- INFORMATION -
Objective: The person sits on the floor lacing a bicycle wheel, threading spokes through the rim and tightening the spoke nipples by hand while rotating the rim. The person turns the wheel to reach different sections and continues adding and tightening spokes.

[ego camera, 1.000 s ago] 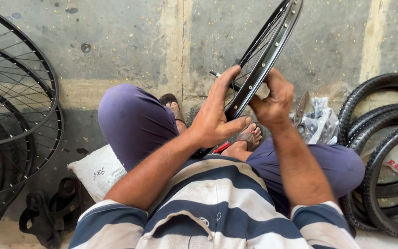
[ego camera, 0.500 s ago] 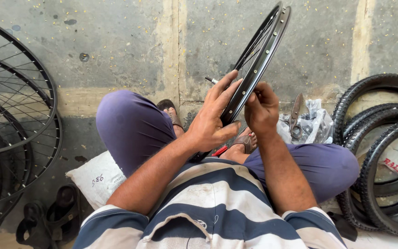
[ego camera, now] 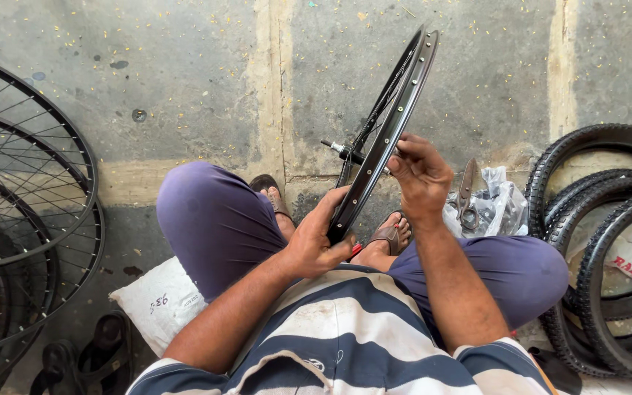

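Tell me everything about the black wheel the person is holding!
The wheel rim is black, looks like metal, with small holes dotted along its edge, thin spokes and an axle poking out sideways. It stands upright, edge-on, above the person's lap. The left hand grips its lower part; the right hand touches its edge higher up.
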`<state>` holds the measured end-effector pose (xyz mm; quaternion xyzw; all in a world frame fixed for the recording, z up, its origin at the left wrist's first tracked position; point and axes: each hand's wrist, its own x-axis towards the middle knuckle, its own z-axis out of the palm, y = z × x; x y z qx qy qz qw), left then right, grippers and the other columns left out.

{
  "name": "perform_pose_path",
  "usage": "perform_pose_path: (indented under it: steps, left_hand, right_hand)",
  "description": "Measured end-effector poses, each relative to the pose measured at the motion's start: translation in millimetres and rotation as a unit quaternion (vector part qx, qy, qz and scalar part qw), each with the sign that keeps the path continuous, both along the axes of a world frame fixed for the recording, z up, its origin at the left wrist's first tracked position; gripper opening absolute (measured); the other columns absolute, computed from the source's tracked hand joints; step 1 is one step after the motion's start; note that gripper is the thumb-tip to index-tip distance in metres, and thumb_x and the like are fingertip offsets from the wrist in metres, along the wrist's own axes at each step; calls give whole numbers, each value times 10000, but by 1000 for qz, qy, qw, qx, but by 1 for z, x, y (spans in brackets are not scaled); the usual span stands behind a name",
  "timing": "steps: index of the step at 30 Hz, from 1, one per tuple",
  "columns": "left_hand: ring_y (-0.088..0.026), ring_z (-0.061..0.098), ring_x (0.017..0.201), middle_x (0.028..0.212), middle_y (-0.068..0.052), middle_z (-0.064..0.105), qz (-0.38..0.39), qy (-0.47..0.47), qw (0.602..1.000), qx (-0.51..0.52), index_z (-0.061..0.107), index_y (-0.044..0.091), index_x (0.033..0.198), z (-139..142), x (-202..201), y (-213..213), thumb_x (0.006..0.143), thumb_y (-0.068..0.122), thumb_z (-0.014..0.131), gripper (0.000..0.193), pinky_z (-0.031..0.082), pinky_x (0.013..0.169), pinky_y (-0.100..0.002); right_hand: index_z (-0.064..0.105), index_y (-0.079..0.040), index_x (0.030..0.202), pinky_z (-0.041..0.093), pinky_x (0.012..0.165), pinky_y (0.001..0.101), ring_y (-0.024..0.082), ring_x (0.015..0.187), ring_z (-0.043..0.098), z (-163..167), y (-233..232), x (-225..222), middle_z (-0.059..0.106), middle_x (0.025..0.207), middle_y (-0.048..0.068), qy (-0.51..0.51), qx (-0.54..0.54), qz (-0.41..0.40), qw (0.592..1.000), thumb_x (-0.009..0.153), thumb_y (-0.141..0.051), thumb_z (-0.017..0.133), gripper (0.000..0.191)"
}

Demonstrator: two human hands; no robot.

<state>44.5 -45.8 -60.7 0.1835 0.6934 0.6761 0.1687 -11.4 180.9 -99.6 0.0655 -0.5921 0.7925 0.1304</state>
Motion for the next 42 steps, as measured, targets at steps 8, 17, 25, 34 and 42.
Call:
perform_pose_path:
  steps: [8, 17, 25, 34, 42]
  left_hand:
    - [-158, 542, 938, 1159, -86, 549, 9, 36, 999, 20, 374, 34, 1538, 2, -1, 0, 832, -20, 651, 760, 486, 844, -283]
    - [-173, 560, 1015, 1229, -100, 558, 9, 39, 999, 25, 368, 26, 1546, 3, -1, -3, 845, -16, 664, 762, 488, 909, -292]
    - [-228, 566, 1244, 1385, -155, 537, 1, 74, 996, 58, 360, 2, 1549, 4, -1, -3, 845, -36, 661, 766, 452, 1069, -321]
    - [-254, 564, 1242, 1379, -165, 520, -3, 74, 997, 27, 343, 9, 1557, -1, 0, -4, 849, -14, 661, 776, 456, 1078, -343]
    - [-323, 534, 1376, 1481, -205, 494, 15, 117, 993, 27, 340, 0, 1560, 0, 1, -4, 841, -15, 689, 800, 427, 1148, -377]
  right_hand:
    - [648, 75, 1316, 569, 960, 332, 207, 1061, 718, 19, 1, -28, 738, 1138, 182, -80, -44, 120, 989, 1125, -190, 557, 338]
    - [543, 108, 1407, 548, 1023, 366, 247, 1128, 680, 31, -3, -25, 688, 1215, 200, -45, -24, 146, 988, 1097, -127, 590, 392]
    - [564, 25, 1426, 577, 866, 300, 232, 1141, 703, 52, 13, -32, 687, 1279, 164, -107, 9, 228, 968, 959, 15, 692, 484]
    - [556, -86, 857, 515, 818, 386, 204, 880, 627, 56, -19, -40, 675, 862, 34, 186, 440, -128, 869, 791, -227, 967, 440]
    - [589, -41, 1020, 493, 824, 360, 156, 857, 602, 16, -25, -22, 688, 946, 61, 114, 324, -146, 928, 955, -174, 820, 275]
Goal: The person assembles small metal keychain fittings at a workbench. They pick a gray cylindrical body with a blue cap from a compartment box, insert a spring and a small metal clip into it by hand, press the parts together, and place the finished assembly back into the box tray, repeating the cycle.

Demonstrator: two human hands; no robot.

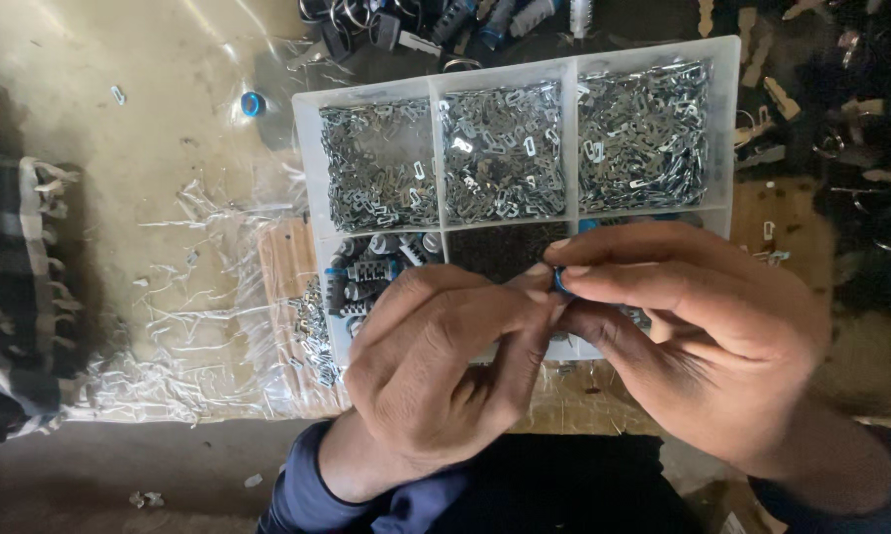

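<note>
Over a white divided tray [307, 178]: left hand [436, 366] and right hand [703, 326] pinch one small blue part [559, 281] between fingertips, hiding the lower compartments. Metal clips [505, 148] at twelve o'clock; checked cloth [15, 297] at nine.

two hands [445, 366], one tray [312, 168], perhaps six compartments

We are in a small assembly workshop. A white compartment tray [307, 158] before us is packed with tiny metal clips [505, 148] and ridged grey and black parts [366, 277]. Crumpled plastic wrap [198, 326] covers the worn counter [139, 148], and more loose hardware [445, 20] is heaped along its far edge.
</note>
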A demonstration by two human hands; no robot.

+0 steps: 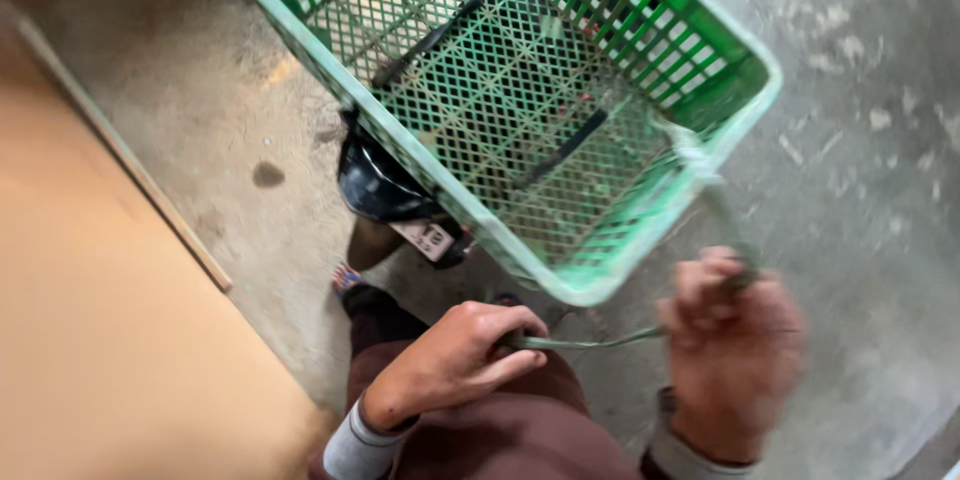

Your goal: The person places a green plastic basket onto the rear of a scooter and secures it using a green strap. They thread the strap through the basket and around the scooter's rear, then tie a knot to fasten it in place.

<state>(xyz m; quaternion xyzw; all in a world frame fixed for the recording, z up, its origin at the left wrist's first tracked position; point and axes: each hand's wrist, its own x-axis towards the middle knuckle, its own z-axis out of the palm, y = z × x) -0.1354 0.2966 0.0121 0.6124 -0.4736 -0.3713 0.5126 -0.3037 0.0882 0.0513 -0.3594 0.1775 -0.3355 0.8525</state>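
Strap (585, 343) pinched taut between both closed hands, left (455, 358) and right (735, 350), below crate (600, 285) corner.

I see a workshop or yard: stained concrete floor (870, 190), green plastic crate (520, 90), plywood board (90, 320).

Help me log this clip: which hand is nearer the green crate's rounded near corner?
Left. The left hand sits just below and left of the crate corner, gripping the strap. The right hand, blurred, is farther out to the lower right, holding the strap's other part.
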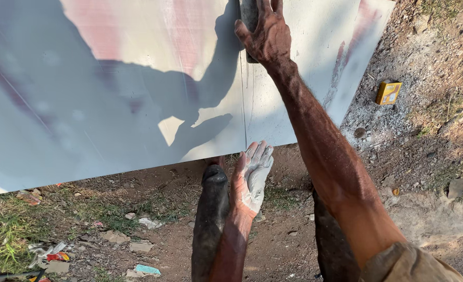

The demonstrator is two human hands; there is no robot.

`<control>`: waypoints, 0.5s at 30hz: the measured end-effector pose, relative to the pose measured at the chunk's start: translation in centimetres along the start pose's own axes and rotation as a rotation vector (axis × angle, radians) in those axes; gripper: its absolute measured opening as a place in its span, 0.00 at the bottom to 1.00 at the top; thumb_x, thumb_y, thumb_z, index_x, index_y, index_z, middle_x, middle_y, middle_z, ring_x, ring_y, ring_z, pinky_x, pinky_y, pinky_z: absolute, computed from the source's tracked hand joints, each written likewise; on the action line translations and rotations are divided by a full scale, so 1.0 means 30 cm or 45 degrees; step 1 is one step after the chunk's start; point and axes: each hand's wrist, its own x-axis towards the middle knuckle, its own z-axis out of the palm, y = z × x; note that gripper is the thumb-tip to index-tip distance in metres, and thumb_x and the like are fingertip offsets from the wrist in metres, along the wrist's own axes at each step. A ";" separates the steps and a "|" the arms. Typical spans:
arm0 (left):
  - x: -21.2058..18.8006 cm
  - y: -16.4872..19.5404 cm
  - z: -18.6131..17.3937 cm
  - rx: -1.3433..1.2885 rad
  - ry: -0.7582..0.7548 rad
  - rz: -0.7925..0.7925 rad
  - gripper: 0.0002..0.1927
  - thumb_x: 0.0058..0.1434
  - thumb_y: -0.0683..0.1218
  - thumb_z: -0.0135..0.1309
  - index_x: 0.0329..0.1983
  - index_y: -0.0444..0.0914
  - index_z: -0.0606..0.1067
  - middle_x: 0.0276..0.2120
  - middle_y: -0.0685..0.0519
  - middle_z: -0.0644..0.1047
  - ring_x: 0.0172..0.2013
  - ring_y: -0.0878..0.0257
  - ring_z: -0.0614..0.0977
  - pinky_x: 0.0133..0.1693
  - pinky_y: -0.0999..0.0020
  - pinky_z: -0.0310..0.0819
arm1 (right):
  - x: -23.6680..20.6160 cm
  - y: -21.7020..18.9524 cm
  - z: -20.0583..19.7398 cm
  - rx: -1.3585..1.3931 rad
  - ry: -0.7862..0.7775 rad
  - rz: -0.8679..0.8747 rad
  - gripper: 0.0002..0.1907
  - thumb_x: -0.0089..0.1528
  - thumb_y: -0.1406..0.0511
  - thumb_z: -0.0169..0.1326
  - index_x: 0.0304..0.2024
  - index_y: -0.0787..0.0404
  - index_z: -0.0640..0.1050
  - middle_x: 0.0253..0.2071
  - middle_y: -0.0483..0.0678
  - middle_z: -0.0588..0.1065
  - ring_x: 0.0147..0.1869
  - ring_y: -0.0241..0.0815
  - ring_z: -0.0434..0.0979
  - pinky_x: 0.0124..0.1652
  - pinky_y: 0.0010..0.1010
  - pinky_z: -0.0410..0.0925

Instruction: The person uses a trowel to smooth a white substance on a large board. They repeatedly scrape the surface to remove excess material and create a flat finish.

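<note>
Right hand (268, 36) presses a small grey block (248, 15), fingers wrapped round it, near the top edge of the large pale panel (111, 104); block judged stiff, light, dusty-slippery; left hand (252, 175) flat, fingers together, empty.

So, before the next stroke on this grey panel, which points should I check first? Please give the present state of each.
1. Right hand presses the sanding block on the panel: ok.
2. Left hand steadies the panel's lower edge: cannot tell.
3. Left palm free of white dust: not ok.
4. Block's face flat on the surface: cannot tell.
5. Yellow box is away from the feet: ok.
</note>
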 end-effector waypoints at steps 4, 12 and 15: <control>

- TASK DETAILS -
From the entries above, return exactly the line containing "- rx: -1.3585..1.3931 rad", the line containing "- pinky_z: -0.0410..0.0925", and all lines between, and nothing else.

- TASK RESPONSE -
  - rx: -1.3585..1.3931 rad
  - ry: -0.7862..0.7775 rad
  - rz: -0.8679..0.8747 rad
  - gripper: 0.0002..0.1907
  - thumb_x: -0.0089..0.1528
  - thumb_y: -0.1406..0.0511
  - thumb_z: -0.0169..0.1326
  - index_x: 0.0304..0.2024
  - index_y: -0.0787..0.0404
  - index_z: -0.0640..0.1050
  - middle_x: 0.0253..0.2071
  - middle_y: -0.0483..0.0678
  - middle_z: -0.0588..0.1065
  - ring_x: 0.0147..0.1869
  - ring_y: -0.0241..0.0815
  - ring_z: -0.0434..0.0979
  - pinky_x: 0.0124..0.1652
  - pinky_y: 0.0010..0.1010
  - pinky_z: -0.0410..0.0925

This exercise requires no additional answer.